分散投資の意味
2018.11.14

株式会社AWARDです。

投資のセミナーなどにいくと良く聞くのが『分散投資』というキーワードです。卵を一つのカゴに盛るな、ということわざが紹介されることもあり、投資対象を複数にわけることがしばしば推奨されます。では投資対象を複数にわけることにどのような意味があるのでしょうか。

投資商品の分散


まず分散をする意味として、値動きが異なる商品を組み合わせることで、投資の成績を安定させるという効果を狙うことがあります。例えば、景気のわるいときは債券の価値は上がっていくことが多いですが株式の価値は下がりやすくなります。一方で景気の良いときは、株式が上がって債券が下がると言われています。

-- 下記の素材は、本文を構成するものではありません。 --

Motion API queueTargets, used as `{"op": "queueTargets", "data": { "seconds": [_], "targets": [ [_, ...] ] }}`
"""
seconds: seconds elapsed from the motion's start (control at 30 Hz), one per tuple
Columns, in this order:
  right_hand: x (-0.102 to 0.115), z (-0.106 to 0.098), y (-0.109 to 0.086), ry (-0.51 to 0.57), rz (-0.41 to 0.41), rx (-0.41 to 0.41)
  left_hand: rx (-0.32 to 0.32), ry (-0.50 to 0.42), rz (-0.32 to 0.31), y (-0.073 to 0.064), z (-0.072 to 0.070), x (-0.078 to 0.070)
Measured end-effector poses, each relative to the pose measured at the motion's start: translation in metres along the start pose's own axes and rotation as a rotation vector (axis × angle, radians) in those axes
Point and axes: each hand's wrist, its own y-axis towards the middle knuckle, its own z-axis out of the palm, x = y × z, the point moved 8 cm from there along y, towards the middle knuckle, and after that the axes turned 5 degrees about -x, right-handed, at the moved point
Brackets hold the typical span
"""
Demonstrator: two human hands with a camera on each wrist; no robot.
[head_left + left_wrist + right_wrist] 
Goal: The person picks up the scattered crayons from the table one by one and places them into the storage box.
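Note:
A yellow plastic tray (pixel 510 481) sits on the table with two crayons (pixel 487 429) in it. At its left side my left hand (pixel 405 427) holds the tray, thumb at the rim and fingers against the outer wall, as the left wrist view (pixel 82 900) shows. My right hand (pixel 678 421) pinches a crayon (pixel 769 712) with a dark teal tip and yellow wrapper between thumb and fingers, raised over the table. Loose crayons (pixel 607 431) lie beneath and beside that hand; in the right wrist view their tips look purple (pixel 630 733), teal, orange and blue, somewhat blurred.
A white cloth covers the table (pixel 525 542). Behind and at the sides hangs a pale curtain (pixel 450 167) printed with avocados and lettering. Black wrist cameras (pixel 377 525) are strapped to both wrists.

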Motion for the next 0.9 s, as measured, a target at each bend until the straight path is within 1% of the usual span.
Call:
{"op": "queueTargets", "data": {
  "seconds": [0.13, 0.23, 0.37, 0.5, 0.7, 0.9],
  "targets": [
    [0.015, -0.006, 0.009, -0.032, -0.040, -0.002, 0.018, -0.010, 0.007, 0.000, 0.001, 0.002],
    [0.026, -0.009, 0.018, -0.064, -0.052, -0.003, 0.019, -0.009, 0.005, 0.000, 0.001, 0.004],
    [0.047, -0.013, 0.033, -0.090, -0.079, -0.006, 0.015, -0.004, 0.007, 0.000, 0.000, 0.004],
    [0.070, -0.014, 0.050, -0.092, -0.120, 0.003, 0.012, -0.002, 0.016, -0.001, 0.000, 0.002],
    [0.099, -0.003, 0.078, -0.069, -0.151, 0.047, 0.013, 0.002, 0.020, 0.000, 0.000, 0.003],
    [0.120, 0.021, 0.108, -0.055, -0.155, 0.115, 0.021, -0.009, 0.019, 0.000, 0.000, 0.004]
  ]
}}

このように値動きが異なる傾向を持つ投資商品を組み合わせることで、投資のリスクを低く抑えることができます。またドル建ての商品と円建ての商品への分散などでも為替の影響で資産が増減しにくい投資をすることが可能です。

また値動きがあまりない商品においても、一つの商品に固めて投資をすると、その商品がダメだったときに投資資金をほとんど失ってしまうリスクがあります。一つの投資商品に集中して投資をすると、その商品に自分の資産すべてをかけることになってしまいます。値動きがない商品においても投資対象は複数にわけるのが良いでしょう。

時間の分散


また投資商品だけでなく、投資をするタイミングをずらす時間の分散という考え方もあります。例えばある株式の銘柄に投資することを決めたとして、一度に購入するのでなく、投資すると決めた金額を何回かにわけて投資するなどがこれにあたります。値動きのある商品に投資する場合、自分が投資しようと思ったときが必ずしも良い投資タイミングの判断は難しいものです。高値で一度に購入してしまわないように、投資タイミングをずらすことで購入価格を平均化することができます。

有名なドルコスト平均法も時間分散のひとつです。定期的かつ継続的に一定額の金融商品を購入する投資手法をこのように呼びますが、相場の変動に関わらず購入価格を平準化することによって、結果的に大幅な損失を回避できることになります。つみたてNISAなども基本的には毎月のつみたて投資の設定になりますので、ドルコスト平均法の考え方が採用されていますね。

リスクを下げる分散投資


このように分散投資というのは、商品にしても時間にしてもリスクを低減させる目的で使われています。多くの方にとって役立つ考え方なのではないかと思いますし、わたしも資産運用に関するご相談をいただくとこの話をすることは多いです。ただし、本当に一流の投資家は必ずしも分散投資をしているわけでもありません。例えば世界一成功した投資家であるウォーレン・バフェットは特定の銘柄への集中投資を繰り返して大きな財を築きました。自分が投資している対象を理解しつくしているのであれば、集中投資の方が資産を殖やしやすいのも事実でしょう。

分散投資は、リスクヘッジではなく「無知に対するヘッジ」。こういった言葉もバフェット氏の発したものとして有名です。しかし、多くの投資家にとって自分のやっていることを知り尽くしているということは少ないはずです。自分の資産を守る上で、資産の分散は基本的な考え方として大切にしていくのが良いのではないでしょうか。